The 3rd U.S. Circuit Court of Appeals in Philadelphia will hear arguments about the Feb. 1, 2004, halftime show when 90 million Americans watched singer Justin Timberlake pull off part of Janet Jackson's bustier, briefly exposing her breast. The episode was later explained as a problem with her costume.
The FCC fined CBS Corp. $550,000 (398,695 EUR). CBS challenged the fine, claiming "fleeting, isolated or unintended" images should not automatically be considered indecent. The agency noted it has long held that "even relatively fleeting references may be found indecent where other factors contribute to a finding of patent offensiveness."
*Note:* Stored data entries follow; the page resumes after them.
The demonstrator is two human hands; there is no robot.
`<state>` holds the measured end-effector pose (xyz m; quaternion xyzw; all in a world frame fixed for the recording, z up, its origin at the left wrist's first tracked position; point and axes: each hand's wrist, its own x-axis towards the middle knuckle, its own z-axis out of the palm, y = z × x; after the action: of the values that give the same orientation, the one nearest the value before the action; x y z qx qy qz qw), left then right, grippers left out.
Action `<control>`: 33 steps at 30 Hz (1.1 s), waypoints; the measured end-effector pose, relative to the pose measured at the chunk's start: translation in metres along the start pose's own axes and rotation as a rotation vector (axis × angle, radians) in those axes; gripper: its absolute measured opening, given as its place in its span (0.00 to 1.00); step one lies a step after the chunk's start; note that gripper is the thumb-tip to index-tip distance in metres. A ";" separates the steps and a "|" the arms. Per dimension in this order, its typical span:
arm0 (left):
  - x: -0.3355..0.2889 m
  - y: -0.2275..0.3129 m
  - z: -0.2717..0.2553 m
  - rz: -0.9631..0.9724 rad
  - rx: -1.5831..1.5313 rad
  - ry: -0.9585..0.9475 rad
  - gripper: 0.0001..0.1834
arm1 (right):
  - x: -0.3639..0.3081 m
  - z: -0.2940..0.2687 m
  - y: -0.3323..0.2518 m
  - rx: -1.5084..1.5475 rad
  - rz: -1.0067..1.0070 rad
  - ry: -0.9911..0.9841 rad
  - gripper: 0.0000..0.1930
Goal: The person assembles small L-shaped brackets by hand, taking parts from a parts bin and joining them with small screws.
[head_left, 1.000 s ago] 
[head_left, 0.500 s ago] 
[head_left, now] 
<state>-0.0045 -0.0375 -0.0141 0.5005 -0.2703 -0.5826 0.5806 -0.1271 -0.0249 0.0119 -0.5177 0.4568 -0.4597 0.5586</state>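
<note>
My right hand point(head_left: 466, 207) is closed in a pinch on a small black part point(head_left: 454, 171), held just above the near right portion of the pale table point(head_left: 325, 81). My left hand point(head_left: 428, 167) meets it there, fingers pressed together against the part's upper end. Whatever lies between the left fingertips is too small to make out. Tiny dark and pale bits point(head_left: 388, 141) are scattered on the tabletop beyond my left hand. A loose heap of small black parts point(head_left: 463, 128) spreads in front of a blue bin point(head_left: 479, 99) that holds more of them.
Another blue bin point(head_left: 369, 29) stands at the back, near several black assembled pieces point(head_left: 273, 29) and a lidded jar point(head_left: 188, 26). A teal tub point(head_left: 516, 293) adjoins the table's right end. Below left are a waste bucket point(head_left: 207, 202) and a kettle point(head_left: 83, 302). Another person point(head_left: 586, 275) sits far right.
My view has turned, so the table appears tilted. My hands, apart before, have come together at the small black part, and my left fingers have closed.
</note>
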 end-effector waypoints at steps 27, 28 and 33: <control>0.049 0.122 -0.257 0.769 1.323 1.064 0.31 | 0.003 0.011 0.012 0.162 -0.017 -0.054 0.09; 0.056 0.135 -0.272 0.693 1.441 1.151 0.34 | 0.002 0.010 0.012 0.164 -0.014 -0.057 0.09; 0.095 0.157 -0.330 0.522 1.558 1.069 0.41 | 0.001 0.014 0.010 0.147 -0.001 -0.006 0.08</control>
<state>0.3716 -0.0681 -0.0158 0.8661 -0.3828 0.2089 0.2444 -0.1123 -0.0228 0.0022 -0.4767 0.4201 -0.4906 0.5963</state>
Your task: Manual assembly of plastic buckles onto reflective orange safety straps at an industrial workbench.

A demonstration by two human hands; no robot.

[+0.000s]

The case is being argued at a time when the Federal Communications Commission's enforcement regime regarding broadcast indecency is in a state of flux. The government is considering whether to take the profanity case to the U.S. Supreme Court. At the same time, Congress is working on a legislative remedy.
The agency is hoping it will fare better in Philadelphia than it did in New York.
In that case, the 2nd U.S. Circuit Court of Appeals rejected by a 2-1 vote the agency's polices on indecent speech. The case involved two airings of the "Billboard Music Awards," in which expletives were broadcast over the airwaves.
The court rejected the FCC's policy on procedural grounds but was "skeptical that the commission can provide a reasoned explanation for its fleeting expletive regime that would pass constitutional muster."
The U.S. Office of the Solicitor General, which argues cases on behalf of federal agencies, asked for a 30-day extension to decide whether it will appeal that case to the U.S. Supreme Court.
Meanwhile, in July, the Senate Commerce, Science and Transportation Committee approved the "Protecting Children from Indecent Programming Act," sponsored by Democratic Sens. Jay Rockefeller and Mark Pryor. The act would require the FCC "to maintain a policy that a single word or image may be considered indecent."
Such a law would encompass both lawsuits neatly. But should it pass, it would not be retroactive. The American Civil Liberties Union said the bill "could have serious and damaging effects on the First Amendment," which protects among other personal freedoms free speech. A companion bill is said to be in the works in the House of Representatives.
With Congress occupied by Iraq and other pressing issues, it is hard to say whether the bill will become law, but it has bipartisan support, and Congress has been eager to pass tough broadcast indecency laws in the past.
Regardless, indecency enforcement at the Federal Communications Commission is in a holding pattern. The FCC has not proposed a fine since March 2006.
"There are still hundreds of thousands of indecency complaints languishing at FCC," said Dan Isett, director of Corporate and Governmental Affairs for anti-indecency crusader the Parents Television Council. "A great deal of them have nothing to do with fleeting profanity."
As it stands, the FCC must look to its previous standard on unsavory language, which requires that context be considered. The word must be a description of "sexual or excretory activities" to bring a fine.
Despite the lack of action at the FCC, television programmers say they are being cautious. The Public Broadcasting System, for example, says it is providing its member stations with two versions of Ken Burns' World War II documentary this fall, one with profanities, one without.